Add ApplyBucketsWithInterpolation TFTransform #31291

jrmccluskey · 2024-05-14T17:51:42Z

Implements the apply_buckets_with_interpolation() Tensorflow Transform into MLTransform.

Thank you for your contribution! Follow this checklist to help us incorporate your contribution quickly and easily:

Mention the appropriate issue in your description (for example: addresses #123), if applicable. This will automatically add a link to the pull request in the issue. If you would like the issue to automatically close on merging the pull request, comment fixes #<ISSUE NUMBER> instead.
Update CHANGES.md with noteworthy changes.
If this contribution is large, please file an Apache Individual Contributor License Agreement.

See the Contributor Guide for more tips on how to make review process smoother.

To check the build health, please visit https://github.com/apache/beam/blob/master/.test-infra/BUILD_STATUS.md

GitHub Actions Tests Status (on master branch)

See CI.md for more information about GitHub Actions CI or the workflows README to see a list of phrases to trigger workflows.

github-actions · 2024-05-14T19:06:32Z

Checks are failing. Will not request review until checks are succeeding. If you'd like to override that behavior, comment assign set of reviewers

jrmccluskey · 2024-05-14T19:44:04Z

assign set of reviewers

jrmccluskey · 2024-05-14T19:44:33Z

looks like the python 3.11 ML tests have some sort of setup issue (#31287)
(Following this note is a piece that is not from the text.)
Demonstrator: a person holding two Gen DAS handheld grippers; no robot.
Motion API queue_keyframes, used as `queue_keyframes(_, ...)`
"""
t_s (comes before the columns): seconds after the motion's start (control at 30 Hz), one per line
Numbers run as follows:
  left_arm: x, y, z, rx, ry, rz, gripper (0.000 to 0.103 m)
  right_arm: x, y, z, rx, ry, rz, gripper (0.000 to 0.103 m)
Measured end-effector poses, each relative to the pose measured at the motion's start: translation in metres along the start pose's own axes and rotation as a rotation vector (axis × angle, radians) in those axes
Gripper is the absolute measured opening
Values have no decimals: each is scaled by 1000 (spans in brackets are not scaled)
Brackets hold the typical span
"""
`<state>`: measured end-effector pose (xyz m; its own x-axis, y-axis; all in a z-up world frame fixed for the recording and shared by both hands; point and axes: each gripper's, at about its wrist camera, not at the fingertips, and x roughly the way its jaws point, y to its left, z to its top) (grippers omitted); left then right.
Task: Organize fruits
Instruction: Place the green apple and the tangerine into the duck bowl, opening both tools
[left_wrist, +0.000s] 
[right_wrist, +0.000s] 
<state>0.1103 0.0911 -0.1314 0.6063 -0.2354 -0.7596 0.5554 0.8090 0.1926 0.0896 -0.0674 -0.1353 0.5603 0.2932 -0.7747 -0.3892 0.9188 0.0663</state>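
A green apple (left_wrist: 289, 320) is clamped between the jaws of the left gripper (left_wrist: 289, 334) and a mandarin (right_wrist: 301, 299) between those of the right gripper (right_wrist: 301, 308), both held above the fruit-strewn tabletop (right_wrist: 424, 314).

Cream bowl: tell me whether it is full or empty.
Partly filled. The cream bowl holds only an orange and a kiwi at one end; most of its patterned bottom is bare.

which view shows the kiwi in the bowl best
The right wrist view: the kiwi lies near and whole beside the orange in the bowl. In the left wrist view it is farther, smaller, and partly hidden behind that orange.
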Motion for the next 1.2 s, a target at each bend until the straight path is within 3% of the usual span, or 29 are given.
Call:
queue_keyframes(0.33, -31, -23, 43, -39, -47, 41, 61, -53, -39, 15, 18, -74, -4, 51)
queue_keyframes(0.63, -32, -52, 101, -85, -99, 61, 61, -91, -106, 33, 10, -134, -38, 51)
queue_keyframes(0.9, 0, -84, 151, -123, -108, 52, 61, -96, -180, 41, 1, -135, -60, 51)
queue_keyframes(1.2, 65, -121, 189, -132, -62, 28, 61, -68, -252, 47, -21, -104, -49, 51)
github-actions · 2024-05-14T19:45:17Z

Assigning reviewers. If you would like to opt out of this review, comment assign to next reviewer:

R: @shunping for label python.

Available commands:

stop reviewer notifications - opt out of the automated review tooling
remind me after tests pass - tag the comment author after tests pass
waiting on author - shift the attention set back to the author (any comment or push by the author will return the attention set to the reviewers)

The PR bot will only process comments in the main thread (not review comments).

tvalentyn · 2024-05-14T21:55:51Z

looks like the python 3.11 ML tests have some sort of setup issue (#31287)

for now you can consider this a new suite that never worked.

tvalentyn · 2024-05-14T21:56:29Z

our ml tests are in a bad shape, but they were not running extensively previously.

github-actions · 2024-05-22T12:13:52Z

Reminder, please take a look at this pr: @shunping

sdks/python/apache_beam/ml/transforms/tft.py

tvalentyn · 2024-05-22T15:08:28Z

sdks/python/apache_beam/ml/transforms/tft.py

+    [0, 1].
+
+    Input values are bucketized based on the provided boundaries such that the
+    input is mapped to a positive index i for which bucket_boundaries[i-1] <=


do we need some escaping for code-snippets with backticks or something similar to make it look nicer in pydoc?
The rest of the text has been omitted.